WHAT IS BEING ASKED:
Once you have located the line containing "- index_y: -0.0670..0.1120" in the material below, return it exactly along with each line after it through the line containing "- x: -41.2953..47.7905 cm".

----

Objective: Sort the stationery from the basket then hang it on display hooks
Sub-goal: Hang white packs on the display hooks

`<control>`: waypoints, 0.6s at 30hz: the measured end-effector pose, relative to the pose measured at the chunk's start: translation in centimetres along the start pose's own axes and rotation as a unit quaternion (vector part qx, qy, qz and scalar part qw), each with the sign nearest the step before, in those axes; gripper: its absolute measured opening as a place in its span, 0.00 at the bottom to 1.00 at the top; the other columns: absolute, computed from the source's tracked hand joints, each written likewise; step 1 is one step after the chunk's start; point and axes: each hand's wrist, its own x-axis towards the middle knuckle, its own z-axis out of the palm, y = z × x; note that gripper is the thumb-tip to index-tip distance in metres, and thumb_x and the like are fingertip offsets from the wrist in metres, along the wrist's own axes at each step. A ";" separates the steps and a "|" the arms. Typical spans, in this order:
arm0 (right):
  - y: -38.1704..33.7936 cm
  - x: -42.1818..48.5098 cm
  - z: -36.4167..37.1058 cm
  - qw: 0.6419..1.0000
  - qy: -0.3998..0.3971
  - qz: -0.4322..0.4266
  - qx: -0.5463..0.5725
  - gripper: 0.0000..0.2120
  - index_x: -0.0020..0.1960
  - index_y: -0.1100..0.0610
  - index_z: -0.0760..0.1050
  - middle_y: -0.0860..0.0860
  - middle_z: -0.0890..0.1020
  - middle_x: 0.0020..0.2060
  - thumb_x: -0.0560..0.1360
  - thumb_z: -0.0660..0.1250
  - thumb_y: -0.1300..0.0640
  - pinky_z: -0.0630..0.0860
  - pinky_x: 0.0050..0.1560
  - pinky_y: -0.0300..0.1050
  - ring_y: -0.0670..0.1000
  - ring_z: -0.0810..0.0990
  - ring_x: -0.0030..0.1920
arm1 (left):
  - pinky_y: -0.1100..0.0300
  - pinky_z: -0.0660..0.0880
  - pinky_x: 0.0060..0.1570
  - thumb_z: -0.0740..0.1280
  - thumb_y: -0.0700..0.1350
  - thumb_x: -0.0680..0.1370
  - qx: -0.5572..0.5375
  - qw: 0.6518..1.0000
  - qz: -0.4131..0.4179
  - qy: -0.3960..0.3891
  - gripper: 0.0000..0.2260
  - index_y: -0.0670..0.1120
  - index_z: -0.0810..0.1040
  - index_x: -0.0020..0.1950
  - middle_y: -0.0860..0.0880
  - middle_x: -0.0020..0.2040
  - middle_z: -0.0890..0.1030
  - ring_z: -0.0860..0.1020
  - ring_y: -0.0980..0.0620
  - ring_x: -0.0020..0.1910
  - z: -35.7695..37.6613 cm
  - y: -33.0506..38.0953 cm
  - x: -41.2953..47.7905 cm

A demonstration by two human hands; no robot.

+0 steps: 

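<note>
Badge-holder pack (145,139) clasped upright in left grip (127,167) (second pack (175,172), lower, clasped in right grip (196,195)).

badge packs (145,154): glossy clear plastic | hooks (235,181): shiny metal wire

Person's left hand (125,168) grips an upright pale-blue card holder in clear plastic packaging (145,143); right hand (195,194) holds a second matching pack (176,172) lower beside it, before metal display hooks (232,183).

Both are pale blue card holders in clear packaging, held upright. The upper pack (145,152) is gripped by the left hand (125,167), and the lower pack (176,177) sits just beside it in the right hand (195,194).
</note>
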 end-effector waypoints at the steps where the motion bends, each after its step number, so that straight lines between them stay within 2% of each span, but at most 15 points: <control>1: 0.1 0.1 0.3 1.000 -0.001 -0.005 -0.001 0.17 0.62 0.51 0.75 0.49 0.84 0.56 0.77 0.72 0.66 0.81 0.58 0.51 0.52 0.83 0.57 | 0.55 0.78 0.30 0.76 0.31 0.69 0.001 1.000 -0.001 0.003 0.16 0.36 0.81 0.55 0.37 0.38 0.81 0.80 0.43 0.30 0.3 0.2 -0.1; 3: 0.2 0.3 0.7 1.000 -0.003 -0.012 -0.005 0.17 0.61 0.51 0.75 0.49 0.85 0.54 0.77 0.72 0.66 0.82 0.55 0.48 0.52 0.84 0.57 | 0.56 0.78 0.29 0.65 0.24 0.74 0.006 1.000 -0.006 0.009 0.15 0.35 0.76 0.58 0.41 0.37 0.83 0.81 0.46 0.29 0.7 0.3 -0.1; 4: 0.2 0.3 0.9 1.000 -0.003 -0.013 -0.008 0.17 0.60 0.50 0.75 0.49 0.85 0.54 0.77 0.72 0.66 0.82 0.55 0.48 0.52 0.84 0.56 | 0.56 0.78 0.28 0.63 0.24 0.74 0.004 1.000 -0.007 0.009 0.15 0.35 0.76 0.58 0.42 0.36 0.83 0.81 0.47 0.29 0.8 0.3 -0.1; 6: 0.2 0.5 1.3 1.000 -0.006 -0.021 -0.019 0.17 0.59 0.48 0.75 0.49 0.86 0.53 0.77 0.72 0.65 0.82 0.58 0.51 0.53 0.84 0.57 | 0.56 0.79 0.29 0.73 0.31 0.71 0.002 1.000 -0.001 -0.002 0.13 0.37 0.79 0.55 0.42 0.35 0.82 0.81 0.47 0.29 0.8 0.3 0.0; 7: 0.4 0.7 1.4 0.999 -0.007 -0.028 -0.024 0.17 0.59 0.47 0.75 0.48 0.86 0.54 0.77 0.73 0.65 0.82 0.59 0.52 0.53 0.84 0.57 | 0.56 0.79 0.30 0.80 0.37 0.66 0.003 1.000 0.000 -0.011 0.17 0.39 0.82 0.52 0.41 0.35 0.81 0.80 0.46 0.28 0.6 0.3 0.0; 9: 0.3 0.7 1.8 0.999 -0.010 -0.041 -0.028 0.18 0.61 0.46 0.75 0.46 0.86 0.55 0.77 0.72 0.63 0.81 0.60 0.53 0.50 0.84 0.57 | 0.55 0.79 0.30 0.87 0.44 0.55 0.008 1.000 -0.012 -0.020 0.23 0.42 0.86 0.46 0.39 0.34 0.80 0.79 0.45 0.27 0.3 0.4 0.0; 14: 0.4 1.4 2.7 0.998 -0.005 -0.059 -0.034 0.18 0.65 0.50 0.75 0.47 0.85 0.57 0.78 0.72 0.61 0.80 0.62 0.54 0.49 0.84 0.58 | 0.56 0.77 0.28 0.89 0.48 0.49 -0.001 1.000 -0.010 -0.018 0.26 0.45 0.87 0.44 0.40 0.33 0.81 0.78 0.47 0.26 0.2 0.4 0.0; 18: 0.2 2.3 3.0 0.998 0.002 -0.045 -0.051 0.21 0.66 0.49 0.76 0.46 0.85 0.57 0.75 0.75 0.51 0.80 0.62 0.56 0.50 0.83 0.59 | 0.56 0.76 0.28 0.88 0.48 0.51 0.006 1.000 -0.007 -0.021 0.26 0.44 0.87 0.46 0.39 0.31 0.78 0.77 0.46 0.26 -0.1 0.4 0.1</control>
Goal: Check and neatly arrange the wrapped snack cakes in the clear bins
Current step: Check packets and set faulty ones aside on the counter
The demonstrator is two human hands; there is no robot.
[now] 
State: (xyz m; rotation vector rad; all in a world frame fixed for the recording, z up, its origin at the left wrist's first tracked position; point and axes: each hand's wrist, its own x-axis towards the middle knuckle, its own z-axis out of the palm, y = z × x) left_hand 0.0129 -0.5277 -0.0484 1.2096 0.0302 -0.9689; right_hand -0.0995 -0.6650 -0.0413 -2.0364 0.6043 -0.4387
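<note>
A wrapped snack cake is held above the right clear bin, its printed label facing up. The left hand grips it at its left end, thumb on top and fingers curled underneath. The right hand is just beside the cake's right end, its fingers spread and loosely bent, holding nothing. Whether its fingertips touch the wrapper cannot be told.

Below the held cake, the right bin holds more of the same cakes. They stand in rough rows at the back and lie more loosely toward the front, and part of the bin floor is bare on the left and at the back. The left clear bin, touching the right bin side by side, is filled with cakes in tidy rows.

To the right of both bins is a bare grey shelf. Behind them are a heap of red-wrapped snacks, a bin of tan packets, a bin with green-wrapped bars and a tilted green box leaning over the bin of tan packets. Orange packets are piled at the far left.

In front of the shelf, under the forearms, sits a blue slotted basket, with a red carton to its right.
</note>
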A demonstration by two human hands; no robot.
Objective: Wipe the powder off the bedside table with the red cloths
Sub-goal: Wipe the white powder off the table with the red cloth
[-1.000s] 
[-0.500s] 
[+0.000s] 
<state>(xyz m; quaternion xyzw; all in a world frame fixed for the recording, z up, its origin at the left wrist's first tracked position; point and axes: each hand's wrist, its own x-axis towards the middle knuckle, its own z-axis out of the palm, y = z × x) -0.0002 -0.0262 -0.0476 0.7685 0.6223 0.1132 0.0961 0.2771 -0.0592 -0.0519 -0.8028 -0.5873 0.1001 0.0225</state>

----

ANSWER SPACE:
  - index_y: -0.0670..0.1120
  - index_z: -0.0810..0.1040
  - index_x: -0.0020..0.1950
  - middle_y: -0.0860..0.0880
  - middle_x: -0.0020..0.2040
  - middle_z: -0.0890..0.1030
  - ring_z: -0.0860..0.1020
  - ring_y: -0.0980..0.0620
  - ring_x: -0.0020..0.1910
  - z: -35.7695..37.6613 cm
  - y: -33.0506..38.0953 cm
  - x: -41.2953..47.7905 cm

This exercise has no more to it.